Free reminder: If you celebrate All Saints Day on November 1 in the USA, it will be Time Change Sunday. So remember to turn your clock back and enjoy that wonderful extra hour of sleep.
V Go to All Saints Day (Year A) for general ideas for celebrating All Saints Day including:
Ø Inviting children to come costumed as one of their saints and to enter the sanctuary in the processional
Ø Making banners about one or two saints to display in worship
Ø Making a Great Cloud of Witnesses banner or a communion table covering with two books to accompany this project
BTW – The year B All Saints texts focus more on the promises to the Saints than on the saints themselves. The texts for Years A and C focus more on the saints themselves. Still, if you have been reading Hebrews, building worship around the cloud of witnesses in Hebrews 12:1-3 seems a great choice even for Year B. The lectionary only lists “the cloud” for the Wednesday of Holy Week – when many will miss it.
Ø Celebrating the Little Easter bringing out all the Easter robes and paraments
With Year B’s gospel reading about the raising of Lazarus and God’s promise that “death will be no more,” it’s a good day to include all things Easter. Sing Easter hymns emphasizing the Alleluias in the choruses. Even challenge children to keep count of the Alleluias in the entire service and check in with them as they leave the sanctuary.

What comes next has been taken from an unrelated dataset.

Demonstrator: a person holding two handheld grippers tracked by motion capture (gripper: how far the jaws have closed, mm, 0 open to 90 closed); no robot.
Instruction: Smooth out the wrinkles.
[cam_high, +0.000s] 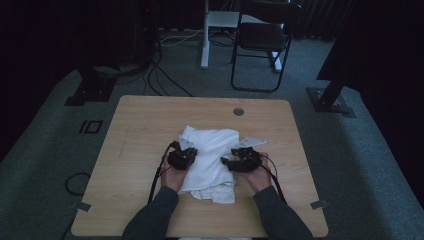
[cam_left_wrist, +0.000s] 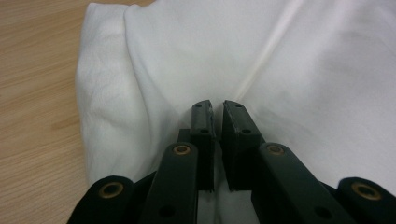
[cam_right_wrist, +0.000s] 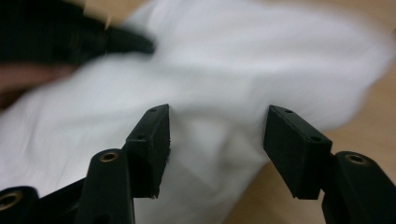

Ø Reading the names of those who have died during the last year
Ø Suggestions for All Saints hymn singing
An addition: “For All the Saint’s Who’ve Shown Your Love” by John Bell uses simpler language than some All Saints hymns but is not as “cute” as “I Sing a Song of the Saints of God.” For words and music go to G.I.A. Music.
Ø A Communion connection
Year B All Saints Day Texts
Wisdom of Solomon 3:1-9
Children live very much in the present. It is even hard for them to believe it is worth living with braces for several years in order to have straight teeth when they are older. So it is hard for them to appreciate this writer's insistence that though it looks like God’s people who were killed for their faith were losers now, in the future they will shine and rule the world with God. Isaiah's prophecy makes much more sense to them.
V If you do not have “cloud” banners or table cloths in the sanctuary, with the children identify pictures of people from all around the world and well known saints (local, national and global) who have died. Spread the pictures around the elements on the Table and leave them there during the sacrament.
V Different churches say it differently but most have a phrase in the great Prayer of Thanksgiving that calls people to the Table in ways that connects that Table to the feast of Isaiah. Presbyterians say “joining with all the saints of all times and places.” Methodists say, “Make us one with Christ, one with each other, and one in ministry to all the world until Christ comes in final victory and we feast at his heavenly banquet.” Your congregation may say something else. Whatever it is, highlight it just before the sacrament. Practice the congregation’s sung completion of this prayer. Then, name some of the saints and imagine both living and dead saints from all over the world gathered around the Table with you. From here go straight into the Invitation to the Table.
V Communion on Isaiah’s terms is an upbeat rather than somber ritual. Choose communion hymns accordingly. Sing mainly verses 1, 2, and 4 of “I Come With Joy.” Even though older children can follow the words of this hymn you might want to put them into your own words to catch their attention before singing them together. Another choice is “For the Bread Which You Have Broken.” point out all the feast images in verses 2 and 3.
V Psalm 24 is meant to be experienced than explained. Use the script in Proper 10 (Year B) for a reading involving a choir at the front, a choir at the back, and a trumpet or organ fanfare. The choir at the back could be a children's choir or class.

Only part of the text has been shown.